It is not unreasonable for people, when they have excess capital, to seek to invest it—to protect themselves economically, protect their families and protect the people they love. Indeed, people in this very chamber have chosen to make those decisions. They are not unreasonable decisions, and they are not decisions that I would ask anybody not to make.

But with every right comes responsibilities. I just cannot fathom how it is so challenging for some in our community to see that when you invest excess capital above and beyond what you need to live a good life—assuming you have your own home, you have a secondary home on your books, and you are providing it to other people—with that comes some minimum expectations and obligations on you to provide good, safe, healthy homes for your tenants. It is so shocking to me that that is unreasonable!

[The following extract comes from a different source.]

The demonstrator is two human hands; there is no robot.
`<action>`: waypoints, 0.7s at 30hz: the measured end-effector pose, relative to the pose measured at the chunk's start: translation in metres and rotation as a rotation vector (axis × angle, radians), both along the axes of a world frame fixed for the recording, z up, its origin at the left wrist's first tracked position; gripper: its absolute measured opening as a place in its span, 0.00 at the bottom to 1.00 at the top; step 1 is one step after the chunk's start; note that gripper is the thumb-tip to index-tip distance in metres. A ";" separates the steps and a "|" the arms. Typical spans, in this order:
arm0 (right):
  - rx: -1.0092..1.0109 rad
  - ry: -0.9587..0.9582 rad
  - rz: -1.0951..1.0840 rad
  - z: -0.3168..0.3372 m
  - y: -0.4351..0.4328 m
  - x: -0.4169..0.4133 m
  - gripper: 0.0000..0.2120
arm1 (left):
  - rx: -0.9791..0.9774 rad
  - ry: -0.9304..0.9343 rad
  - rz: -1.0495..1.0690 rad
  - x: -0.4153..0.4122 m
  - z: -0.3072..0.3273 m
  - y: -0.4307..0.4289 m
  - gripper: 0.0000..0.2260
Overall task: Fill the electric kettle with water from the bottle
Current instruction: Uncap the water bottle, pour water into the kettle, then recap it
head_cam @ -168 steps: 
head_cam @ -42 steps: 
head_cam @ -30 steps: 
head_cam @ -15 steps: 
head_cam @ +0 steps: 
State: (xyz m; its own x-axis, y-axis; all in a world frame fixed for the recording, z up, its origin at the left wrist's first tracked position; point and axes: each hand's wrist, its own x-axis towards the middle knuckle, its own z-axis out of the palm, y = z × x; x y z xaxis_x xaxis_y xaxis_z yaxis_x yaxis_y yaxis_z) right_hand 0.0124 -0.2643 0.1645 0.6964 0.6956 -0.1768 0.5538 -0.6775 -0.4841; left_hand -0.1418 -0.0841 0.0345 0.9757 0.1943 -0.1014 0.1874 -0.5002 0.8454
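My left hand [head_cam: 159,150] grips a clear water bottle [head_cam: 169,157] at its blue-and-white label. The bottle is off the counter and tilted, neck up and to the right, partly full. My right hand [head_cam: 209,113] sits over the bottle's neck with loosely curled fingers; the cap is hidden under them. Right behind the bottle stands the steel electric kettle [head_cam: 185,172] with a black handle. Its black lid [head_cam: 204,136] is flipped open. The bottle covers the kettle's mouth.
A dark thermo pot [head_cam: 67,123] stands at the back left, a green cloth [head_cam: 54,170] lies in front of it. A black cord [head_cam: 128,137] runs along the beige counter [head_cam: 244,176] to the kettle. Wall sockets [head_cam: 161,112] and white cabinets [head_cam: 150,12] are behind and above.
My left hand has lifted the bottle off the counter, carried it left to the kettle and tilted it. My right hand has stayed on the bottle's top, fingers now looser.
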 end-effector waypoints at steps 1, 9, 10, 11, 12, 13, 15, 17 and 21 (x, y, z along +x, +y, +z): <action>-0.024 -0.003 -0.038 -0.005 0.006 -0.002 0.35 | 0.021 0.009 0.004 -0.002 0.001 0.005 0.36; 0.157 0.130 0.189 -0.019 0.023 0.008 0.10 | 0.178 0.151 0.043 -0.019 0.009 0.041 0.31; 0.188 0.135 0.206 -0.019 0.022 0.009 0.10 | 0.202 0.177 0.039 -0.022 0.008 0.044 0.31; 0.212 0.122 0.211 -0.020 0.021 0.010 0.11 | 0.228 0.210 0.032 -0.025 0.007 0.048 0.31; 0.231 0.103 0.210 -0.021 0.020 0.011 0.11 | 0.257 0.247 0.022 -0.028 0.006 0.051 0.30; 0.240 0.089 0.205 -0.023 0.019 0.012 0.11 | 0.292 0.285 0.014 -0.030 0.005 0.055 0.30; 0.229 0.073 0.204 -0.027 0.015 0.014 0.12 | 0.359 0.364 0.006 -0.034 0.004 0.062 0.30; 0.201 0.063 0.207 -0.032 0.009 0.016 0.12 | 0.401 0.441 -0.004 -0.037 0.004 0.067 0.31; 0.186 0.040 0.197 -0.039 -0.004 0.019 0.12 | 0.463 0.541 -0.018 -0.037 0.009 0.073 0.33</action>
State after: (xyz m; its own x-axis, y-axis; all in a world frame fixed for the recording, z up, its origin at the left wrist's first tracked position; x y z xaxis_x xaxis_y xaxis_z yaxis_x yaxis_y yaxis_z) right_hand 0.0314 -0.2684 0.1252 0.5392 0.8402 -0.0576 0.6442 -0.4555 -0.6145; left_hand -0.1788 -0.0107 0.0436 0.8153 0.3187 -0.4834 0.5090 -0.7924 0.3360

It is also shocking to me that some nefarious characters in this debate have chosen to pretend that this has been something thrust upon them, as if it has been a surprise. The ACT Greens have been for decades leading the debate in this city and in this chamber on progressive tenancy reforms and on renters’ rights. Indeed we ran on a platform where we made it very clear to the Canberra community what our values were—that is, we thought every single Canberran deserved a home. That resulted in me and five of my colleagues sitting in this chamber. That suggests to me that most Canberrans share those values, share those views and want people in this place to do all that they can to protect tenants.

One thing that has quite concerned me—and it has actually motivated my need to speak today; after all, this is an exposure draft that has already had very deep consultation and will continue to have deep consultation, so we are only at a point in time on these reforms—relates to the very concerning emails that I have started to receive from constituents through the Real Estate Institute of the ACT. As someone who worked in the real estate industry for 12 years, it was my understanding that the Real Estate Institute of the ACT existed to represent the interests of licensed real estate agents, auctioneers and property managers. It would appear that they have chosen to take a pretty different tack, and now they seek to act as a lobby group for landlords. I want to pick up one line in the proforma email about which the mind boggled:

I understand the government provides over $500,000 of taxpayers’ money every year to fund an organisation that represents tenants with their disputes with landlords. However, not a solitary penny is provided to assist landlords.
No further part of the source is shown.